Building A Tiny Finger Plane For Detailed Work

A plane is a tool familiar to all woodworkers, used to shape a workpiece by hand by shaving away material. Regular planes are two-handed tools available at all good hardware stores. For finer work, a finger plane can be useful, though harder to find. Thankfully, [Daniel] put together a video showing how to make your own.

[Daniel]’s build relies on stabilized wood, useful for its density and consistent quality, though other woods work too. A 6″ pen blank is enough to make a pair of matching finger planes. A block and two side panels are cut out from the material, with attention paid to making sure everything remains square for easy assembly. The parts are glued together with a block set at the desired cutting angle for the plane. With the assembly then tidied up on the bandsaw and sander, [Daniel] installs the cutting blade. This can be made from a larger standard plane blade, or a cutdown chisel can be pressed into service. The blade is held in place with a wooden wedge beneath a metal pin. The pin itself is crafted from an old drill bit, cut down to size.

It’s a useful tool for doing fine plane work, for which a full-size tool would be ungainly. We can imagine it proving particularly useful in producing accurate scale models in smaller sizes. If you’re big into woodworking, consider giving your tools a good sharpen on the cheap, too. Video after the break.
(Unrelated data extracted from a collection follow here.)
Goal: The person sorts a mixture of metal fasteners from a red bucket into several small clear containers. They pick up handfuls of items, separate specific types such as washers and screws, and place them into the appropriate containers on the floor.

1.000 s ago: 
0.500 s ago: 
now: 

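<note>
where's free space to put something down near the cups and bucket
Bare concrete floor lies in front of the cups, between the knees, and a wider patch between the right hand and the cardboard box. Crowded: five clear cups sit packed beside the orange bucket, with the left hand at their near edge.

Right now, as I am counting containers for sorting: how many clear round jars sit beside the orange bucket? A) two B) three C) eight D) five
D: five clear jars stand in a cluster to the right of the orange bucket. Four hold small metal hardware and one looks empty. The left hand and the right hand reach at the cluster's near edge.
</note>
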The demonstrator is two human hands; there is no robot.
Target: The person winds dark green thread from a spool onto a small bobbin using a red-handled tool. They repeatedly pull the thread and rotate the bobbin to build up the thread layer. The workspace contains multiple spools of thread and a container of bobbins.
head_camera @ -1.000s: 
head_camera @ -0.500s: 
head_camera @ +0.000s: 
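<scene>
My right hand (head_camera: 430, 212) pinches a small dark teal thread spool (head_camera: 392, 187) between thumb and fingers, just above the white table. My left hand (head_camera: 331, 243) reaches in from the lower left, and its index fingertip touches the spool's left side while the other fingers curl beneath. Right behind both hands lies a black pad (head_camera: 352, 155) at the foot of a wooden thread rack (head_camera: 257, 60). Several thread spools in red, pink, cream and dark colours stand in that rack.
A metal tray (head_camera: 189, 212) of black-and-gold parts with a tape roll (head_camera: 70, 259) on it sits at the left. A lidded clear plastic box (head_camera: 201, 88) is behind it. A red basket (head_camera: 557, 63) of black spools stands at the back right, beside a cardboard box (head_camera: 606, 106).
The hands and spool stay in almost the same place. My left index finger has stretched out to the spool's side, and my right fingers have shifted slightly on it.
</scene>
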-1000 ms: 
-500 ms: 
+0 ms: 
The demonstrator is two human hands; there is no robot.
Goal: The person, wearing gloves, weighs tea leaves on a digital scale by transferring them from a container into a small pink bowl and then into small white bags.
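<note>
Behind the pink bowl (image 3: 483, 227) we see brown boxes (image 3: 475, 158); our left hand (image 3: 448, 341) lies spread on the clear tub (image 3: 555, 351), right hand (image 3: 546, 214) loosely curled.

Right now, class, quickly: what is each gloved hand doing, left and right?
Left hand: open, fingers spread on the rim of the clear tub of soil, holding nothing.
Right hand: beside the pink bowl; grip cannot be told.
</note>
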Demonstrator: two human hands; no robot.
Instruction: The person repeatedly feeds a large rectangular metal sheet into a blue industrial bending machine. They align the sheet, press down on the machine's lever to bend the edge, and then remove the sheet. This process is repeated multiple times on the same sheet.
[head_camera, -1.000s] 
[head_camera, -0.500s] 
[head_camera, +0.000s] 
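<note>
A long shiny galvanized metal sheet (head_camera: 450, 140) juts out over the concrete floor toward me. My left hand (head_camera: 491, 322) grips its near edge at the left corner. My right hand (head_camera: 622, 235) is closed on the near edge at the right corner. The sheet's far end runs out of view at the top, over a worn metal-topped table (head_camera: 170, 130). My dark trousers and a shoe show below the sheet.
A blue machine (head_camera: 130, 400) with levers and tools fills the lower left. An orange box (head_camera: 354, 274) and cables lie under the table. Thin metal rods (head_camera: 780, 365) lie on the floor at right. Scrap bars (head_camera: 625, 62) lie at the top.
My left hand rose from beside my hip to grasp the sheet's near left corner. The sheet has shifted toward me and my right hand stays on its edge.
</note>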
15 thoughts on “Building A Tiny Finger Plane For Detailed Work

    1. Unlike this wooden plane, luthiers planes work. There’s a reason why they’re brass or bronze. Blade adjustment needs to be metal. Blade gets adjusted by thousandths of an inch. Wooden planes can work in larger sizes. They rely on inertia to adjust the blade. Tap on the body fore and aft to adjust the iron. That won’t work on a plane this small. And, the blade can’t be cut with a hacksaw. Soft blade will not hold an edge long enough to be useful. Not that hard to make metal planes in this size. Commercial ones are generally cast. DIY can be brazed or pinned. Kell planes are very unusual with adjustable throat. Most are not. And, many luthiers planes are gently curved to allow planing a concave surface. Even flat ones generally have a crowned iron. Sometimes serrated to work with highly figured wood.

      1. “Unlike this wooden plane luthiers planes work”? Really? I’ve made several of these wooden planes using blades from an old plough plane. They work pretty well. Just finished a violin back using both my 6 and 12mm planes built on this idea. Perhaps you should give it a try before pouring negativity on it.

    1. They keep saying stabilized wood, so it’s impregnated with resin to reduce/eliminate seasonal movement, prevent tear-out, and make it more consistent to work. The stabilizing process often involves dyes, resulting in some extremely wild not-found-in-nature colors.

      This could be stabilized spalted wood. or it may have been dyed.

    1. Then explain the racks, where the planes are commonly stored on wooden shelves.

      Many instructors make the point to have a point to make about hand planes and handling your tools “correctly”, but really it’s just about not scuffing up your workbench rather than protecting your plane. It sees a lot more abuse while you’re actually using it, and frankly so does the workbench.

    2. I’m religious about that too, but realistically unless you might have some steel on the workbench the wood that the blade’s touching isn’t going to hurt it.
      I’ve made a number of similar planes, usually with an oak sole, and a softer wood core that has two oak cheeks to hold it together. You can make a shoulder plane pretty quickly.
      I also found that you can tig weld a short tool steel blade to a mild steel tang and it’ll do well after hardening/tempering. (For a shoulder plane, the blade needs to be sort of T-shaped, and this construction means you don’t have to grind a whole bunch of tool steel off: just weld on a narrower tang that fits between the cheeks, with the tool steel blade the full width plus 0.05mm of the plane body.)

  1. This is an interesting project – thanks for sharing it!

    I was surprised he used superglue to assemble this. I’ve not used it for assembly, but it’s my impression superglue doesn’t resist sudden shocks well – I’d be afraid the plane would fall apart if I dropped it. However, I haven’t tried using superglue that way: maybe my impression is wrong.